═════ INPUT DATA

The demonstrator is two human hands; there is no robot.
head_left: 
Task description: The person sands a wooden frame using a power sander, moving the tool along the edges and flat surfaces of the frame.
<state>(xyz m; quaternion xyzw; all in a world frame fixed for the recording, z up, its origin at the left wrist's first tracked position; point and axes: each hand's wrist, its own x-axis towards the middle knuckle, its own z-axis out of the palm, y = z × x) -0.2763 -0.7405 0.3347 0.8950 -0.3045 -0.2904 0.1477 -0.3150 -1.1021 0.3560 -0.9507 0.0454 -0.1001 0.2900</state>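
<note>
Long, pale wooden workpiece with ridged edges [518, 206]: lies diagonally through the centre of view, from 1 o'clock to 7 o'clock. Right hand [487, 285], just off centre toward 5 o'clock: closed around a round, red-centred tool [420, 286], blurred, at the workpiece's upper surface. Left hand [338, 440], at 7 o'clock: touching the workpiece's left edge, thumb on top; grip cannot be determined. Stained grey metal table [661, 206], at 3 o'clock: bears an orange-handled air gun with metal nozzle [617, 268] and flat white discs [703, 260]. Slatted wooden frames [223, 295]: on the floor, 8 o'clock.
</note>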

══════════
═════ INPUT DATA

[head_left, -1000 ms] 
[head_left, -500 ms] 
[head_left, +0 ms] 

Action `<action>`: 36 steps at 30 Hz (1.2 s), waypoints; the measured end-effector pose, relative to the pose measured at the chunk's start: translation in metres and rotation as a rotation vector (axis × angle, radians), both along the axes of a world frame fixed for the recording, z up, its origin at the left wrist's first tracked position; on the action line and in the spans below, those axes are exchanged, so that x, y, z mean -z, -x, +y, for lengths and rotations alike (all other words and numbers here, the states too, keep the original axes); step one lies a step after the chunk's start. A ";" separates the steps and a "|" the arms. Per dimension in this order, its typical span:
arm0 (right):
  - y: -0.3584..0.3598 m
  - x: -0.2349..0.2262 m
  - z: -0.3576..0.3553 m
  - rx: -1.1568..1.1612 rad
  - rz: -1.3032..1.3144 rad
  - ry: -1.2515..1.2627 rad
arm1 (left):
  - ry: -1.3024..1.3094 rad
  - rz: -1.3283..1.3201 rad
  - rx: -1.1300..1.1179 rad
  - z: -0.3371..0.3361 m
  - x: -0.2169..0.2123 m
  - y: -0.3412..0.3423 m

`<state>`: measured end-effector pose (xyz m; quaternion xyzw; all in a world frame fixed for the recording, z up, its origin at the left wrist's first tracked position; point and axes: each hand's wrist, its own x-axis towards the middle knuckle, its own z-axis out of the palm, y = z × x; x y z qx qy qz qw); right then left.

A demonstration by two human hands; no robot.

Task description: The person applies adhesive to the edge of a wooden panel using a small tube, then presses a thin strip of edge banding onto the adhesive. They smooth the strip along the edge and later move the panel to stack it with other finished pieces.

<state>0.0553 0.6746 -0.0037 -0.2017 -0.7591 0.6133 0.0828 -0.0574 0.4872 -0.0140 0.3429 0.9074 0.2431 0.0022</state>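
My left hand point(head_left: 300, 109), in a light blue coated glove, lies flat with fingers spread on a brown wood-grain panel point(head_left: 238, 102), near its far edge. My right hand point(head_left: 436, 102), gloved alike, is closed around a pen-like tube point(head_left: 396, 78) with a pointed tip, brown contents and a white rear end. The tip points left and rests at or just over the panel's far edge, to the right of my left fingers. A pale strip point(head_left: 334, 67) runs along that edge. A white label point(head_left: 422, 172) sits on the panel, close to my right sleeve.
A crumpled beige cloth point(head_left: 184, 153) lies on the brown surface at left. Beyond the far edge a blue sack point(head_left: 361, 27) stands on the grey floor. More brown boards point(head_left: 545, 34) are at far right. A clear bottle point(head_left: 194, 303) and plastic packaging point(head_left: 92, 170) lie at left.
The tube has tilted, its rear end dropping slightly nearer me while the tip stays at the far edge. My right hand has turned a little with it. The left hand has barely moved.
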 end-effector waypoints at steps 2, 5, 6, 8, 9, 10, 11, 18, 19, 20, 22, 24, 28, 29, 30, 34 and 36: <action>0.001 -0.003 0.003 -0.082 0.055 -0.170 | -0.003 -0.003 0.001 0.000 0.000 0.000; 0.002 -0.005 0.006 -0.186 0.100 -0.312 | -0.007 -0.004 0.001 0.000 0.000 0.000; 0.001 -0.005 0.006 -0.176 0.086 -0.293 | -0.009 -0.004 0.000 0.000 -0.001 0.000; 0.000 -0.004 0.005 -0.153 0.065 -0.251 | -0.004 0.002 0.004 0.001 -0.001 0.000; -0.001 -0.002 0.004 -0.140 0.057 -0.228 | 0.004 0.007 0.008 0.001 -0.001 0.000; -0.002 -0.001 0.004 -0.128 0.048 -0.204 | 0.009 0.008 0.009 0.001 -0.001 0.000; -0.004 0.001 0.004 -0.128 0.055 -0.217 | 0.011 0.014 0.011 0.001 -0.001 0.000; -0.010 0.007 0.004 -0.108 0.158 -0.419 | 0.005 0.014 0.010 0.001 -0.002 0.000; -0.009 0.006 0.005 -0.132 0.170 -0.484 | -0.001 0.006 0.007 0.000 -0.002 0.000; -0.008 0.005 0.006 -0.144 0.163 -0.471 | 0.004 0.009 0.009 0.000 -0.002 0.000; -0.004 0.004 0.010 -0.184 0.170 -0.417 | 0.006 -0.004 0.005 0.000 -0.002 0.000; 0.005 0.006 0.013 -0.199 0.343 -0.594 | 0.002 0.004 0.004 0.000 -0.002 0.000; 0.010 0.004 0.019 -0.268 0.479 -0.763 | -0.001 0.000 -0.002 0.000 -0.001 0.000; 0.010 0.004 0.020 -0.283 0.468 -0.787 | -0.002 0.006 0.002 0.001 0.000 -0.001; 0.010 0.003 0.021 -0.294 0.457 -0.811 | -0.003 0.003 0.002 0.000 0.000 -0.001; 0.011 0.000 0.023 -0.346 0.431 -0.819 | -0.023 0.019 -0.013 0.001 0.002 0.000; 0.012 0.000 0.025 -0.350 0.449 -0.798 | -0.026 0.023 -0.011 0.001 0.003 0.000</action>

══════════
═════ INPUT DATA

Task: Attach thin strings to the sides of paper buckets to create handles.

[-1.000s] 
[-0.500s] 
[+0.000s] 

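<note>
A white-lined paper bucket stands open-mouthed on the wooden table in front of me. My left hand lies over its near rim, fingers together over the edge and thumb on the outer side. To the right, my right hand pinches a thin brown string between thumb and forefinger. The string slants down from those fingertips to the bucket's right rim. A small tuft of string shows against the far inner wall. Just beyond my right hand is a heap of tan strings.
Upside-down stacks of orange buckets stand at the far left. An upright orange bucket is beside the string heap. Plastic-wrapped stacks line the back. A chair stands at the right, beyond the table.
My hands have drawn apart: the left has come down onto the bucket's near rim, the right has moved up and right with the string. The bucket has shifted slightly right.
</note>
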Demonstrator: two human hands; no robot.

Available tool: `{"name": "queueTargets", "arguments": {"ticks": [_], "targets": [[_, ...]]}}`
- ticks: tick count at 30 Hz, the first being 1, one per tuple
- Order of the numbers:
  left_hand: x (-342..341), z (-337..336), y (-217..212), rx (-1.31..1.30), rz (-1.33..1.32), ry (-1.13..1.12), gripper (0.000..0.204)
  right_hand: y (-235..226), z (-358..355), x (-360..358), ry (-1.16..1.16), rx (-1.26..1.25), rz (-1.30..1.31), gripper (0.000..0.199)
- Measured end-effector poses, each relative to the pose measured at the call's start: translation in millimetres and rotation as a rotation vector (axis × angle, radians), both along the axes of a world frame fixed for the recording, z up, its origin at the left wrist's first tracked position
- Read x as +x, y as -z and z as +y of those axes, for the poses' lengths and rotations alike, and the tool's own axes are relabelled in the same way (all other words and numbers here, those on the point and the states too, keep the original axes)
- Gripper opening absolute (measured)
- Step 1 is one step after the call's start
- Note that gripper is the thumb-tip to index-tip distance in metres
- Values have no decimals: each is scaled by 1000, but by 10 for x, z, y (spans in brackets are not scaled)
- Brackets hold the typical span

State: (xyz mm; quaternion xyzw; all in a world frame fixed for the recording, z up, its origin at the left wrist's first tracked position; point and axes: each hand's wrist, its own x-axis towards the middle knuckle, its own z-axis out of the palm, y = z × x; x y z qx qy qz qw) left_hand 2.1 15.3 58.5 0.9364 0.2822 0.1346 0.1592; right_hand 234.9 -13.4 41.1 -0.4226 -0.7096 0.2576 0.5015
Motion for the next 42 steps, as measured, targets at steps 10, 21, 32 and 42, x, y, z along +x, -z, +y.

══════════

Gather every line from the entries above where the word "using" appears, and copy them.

**ANSWER BOX:**
Task description: The person sands a wooden frame using a power sander, moving the tool along the edges and flat surfaces of the frame.
Task description: The person applies adhesive to the edge of a wooden panel using a small tube, then presses a thin strip of edge banding onto the adhesive. They smooth the strip along the edge and later move the panel to stack it with other finished pieces.

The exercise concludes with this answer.